WHAT NEEDS TO BE DONE:
Please find every line in the entries below that contains the string "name", and copy it.

Dataset items:
*** Begin section ***
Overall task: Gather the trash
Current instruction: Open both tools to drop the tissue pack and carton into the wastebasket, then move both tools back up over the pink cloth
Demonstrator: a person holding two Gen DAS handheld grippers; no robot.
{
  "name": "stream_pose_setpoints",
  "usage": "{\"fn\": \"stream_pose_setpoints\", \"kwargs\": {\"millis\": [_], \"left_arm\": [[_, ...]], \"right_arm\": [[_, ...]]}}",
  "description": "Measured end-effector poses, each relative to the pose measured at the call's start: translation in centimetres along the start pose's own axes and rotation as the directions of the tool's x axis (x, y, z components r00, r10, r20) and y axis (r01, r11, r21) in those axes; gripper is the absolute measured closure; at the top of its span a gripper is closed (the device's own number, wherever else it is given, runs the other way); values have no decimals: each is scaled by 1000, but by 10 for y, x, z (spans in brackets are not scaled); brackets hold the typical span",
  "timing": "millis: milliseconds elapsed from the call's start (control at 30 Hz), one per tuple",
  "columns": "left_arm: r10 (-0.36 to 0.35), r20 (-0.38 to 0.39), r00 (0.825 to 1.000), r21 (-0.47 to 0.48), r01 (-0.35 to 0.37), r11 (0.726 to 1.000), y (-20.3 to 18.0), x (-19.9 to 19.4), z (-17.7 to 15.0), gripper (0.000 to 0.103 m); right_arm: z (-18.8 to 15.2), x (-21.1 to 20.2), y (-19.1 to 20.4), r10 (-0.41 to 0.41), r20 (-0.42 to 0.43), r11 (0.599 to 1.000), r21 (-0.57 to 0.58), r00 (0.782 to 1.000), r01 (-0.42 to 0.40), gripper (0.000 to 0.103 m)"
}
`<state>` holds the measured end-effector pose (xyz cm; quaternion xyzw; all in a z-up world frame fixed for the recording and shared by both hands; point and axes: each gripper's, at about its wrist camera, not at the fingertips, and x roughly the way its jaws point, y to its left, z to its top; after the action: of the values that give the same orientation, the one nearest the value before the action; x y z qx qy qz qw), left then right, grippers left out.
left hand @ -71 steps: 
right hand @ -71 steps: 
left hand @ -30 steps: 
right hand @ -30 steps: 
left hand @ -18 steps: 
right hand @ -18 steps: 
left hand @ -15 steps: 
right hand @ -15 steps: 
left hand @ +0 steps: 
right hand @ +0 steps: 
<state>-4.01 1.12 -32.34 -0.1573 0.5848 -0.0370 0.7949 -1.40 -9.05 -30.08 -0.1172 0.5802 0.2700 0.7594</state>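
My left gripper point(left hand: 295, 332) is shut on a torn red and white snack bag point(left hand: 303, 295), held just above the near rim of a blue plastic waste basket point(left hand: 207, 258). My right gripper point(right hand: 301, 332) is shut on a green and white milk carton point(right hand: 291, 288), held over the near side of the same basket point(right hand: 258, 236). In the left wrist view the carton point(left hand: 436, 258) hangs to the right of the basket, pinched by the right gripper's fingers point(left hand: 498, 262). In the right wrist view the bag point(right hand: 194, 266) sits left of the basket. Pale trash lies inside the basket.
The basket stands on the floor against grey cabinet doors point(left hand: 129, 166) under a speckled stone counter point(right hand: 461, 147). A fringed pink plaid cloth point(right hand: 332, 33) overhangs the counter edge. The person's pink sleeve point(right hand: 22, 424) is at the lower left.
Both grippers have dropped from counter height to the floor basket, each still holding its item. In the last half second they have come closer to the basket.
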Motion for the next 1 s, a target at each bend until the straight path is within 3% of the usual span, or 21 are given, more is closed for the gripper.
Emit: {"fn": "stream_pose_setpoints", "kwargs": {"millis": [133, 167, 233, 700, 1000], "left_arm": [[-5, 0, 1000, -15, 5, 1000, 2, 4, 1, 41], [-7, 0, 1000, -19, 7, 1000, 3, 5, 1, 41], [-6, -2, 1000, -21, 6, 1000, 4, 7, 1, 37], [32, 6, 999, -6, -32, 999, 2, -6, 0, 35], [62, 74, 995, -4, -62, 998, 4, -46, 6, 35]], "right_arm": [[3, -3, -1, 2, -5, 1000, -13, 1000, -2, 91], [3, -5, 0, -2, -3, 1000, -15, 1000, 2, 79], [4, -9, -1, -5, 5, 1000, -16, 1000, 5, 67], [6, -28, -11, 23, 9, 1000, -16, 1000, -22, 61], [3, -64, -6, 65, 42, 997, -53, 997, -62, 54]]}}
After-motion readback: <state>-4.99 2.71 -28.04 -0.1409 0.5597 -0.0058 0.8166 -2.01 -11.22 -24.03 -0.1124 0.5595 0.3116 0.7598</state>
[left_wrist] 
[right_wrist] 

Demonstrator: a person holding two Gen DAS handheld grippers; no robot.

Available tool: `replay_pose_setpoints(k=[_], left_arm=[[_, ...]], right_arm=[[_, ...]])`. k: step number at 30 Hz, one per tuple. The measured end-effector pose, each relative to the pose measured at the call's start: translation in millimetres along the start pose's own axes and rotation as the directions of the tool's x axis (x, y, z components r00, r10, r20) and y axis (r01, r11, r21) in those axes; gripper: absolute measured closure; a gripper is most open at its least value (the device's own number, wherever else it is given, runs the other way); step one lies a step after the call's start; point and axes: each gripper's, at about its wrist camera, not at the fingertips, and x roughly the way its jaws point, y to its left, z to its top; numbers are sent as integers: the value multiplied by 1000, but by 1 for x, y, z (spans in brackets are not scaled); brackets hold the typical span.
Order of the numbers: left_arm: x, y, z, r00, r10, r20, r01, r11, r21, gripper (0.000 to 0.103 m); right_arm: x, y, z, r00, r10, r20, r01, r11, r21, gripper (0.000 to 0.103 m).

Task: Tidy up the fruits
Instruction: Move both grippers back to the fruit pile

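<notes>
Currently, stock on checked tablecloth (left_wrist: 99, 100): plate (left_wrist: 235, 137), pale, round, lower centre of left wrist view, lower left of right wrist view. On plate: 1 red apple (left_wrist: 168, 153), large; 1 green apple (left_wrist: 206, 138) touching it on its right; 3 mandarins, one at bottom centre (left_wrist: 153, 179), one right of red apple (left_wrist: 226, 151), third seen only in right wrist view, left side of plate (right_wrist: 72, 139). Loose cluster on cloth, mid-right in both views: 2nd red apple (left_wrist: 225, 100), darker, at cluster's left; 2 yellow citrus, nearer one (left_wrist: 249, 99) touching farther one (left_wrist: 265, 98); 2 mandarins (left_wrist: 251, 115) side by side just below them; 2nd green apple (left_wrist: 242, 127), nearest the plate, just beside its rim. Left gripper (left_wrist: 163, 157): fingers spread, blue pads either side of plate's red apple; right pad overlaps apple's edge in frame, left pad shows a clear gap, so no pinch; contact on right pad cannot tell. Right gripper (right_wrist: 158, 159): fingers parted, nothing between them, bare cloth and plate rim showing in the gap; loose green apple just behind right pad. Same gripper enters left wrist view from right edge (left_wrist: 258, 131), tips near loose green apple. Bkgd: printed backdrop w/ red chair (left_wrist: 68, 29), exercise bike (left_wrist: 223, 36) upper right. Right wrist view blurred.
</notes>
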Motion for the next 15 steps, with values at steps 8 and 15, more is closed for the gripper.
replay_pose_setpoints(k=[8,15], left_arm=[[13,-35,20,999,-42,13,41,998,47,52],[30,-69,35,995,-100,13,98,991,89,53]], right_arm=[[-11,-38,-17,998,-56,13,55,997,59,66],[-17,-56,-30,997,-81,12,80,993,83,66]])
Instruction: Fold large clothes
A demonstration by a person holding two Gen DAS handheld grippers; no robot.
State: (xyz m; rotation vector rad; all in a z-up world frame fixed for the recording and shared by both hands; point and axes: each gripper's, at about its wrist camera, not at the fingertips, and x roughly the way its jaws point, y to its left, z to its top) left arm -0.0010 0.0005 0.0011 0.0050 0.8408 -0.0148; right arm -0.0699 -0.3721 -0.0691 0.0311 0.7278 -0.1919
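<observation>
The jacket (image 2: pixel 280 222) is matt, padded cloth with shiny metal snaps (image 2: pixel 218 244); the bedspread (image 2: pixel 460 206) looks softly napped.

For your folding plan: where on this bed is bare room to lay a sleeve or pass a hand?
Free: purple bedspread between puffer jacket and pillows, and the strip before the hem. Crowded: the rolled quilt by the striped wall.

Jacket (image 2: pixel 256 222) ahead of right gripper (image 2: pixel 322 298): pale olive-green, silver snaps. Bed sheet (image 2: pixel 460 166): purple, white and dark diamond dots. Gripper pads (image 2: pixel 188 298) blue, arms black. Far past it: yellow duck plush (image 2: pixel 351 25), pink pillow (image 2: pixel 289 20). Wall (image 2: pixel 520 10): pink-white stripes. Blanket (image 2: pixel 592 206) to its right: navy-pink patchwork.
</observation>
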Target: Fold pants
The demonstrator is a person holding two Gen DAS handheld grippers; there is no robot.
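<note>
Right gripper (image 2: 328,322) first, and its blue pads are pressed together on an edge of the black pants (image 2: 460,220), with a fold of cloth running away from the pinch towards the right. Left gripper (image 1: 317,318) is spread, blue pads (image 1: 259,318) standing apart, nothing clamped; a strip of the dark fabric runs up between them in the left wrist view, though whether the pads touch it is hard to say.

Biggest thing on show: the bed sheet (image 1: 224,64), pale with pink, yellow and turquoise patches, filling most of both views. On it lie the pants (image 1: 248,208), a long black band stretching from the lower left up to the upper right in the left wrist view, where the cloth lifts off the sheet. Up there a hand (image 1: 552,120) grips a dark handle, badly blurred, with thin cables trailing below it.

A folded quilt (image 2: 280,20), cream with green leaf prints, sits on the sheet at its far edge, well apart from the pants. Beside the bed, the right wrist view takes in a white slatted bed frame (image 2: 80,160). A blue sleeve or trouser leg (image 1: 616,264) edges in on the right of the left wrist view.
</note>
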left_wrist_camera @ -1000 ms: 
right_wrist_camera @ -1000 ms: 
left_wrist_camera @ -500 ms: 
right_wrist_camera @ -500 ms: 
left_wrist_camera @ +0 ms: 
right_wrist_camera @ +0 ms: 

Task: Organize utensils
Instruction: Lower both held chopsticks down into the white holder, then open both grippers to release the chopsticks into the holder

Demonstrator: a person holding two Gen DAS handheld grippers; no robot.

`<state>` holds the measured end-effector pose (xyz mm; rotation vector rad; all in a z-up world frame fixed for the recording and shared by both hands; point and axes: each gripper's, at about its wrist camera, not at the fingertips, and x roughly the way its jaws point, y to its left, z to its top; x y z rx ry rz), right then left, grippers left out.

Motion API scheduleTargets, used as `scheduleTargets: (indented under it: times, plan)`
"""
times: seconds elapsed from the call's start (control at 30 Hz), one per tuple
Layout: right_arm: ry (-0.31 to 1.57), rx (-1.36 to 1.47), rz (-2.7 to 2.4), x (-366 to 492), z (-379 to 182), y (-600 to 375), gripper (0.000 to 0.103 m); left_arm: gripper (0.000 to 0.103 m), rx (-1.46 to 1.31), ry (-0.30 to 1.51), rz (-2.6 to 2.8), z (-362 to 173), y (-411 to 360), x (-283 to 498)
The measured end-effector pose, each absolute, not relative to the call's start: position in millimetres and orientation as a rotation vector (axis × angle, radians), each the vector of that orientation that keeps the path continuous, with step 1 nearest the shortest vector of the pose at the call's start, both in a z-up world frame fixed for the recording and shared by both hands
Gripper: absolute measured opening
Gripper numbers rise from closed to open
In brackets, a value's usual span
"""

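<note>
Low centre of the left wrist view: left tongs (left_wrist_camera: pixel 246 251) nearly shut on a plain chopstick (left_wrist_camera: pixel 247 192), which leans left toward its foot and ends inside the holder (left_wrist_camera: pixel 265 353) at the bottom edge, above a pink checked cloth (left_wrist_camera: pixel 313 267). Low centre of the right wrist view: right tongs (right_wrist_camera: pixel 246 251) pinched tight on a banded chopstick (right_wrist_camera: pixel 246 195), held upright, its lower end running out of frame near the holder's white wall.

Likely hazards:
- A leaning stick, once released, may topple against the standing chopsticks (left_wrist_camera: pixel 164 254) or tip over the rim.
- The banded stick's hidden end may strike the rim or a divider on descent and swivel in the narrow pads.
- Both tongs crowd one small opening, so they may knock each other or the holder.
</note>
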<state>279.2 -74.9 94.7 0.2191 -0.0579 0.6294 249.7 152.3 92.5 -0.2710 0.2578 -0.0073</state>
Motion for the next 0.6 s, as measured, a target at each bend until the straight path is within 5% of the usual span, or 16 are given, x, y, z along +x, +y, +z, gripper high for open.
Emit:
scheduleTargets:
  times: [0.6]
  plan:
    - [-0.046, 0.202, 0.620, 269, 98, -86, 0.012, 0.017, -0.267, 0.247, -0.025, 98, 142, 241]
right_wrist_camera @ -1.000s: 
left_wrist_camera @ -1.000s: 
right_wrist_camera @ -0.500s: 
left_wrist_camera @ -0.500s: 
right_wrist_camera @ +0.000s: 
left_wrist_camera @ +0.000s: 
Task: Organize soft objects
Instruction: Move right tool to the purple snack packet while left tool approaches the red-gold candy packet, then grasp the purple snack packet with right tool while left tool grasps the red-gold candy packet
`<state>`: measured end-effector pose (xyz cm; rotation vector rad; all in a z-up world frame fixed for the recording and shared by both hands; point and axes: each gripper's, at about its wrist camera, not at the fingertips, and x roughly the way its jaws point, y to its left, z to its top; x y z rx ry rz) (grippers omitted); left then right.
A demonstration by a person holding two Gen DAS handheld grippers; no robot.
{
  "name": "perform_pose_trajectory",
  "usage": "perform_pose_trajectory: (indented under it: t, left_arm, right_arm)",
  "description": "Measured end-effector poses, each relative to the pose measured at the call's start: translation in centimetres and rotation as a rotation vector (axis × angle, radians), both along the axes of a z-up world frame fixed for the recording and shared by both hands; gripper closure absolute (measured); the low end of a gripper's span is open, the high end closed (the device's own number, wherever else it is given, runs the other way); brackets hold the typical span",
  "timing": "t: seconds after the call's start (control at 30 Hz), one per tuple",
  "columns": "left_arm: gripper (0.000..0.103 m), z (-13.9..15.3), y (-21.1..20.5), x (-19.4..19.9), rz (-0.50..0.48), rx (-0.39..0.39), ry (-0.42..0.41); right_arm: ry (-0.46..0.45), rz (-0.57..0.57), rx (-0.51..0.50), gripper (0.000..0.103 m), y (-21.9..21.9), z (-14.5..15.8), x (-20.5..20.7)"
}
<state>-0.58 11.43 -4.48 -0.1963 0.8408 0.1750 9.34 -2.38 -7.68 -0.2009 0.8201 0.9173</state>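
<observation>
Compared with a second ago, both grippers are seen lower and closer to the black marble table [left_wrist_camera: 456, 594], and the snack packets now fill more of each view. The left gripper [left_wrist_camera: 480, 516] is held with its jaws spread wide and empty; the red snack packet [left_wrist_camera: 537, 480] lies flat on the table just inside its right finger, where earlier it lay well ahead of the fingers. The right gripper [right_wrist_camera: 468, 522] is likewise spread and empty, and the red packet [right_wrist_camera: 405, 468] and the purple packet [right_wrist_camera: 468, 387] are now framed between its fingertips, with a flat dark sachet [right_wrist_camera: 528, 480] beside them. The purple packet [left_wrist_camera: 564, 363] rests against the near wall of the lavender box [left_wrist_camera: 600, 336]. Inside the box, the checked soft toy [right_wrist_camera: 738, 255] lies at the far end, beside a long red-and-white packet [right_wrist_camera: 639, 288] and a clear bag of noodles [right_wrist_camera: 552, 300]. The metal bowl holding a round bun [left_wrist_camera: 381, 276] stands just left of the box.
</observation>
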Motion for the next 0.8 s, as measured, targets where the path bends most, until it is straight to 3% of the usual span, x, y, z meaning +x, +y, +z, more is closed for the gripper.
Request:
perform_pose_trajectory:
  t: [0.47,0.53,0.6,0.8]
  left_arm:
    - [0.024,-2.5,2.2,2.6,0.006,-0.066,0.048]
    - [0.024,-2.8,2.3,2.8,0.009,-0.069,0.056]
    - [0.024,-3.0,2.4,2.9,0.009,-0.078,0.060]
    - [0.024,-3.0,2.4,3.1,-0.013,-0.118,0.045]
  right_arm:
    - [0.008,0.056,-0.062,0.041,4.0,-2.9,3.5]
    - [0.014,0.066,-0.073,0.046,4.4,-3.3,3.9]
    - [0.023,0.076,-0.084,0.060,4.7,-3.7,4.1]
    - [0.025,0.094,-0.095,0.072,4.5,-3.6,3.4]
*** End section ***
WORKED SOLUTION:
  "name": "stream_pose_setpoints",
  "name": "perform_pose_trajectory",

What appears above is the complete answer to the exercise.